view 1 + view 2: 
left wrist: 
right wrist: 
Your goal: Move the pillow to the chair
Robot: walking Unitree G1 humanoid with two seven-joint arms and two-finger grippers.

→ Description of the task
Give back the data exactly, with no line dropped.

→ Answer section
view 1 + view 2: 
left wrist: 
right wrist: 
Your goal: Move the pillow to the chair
Robot: walking Unitree G1 humanoid with two seven-joint arms and two-finger grippers.

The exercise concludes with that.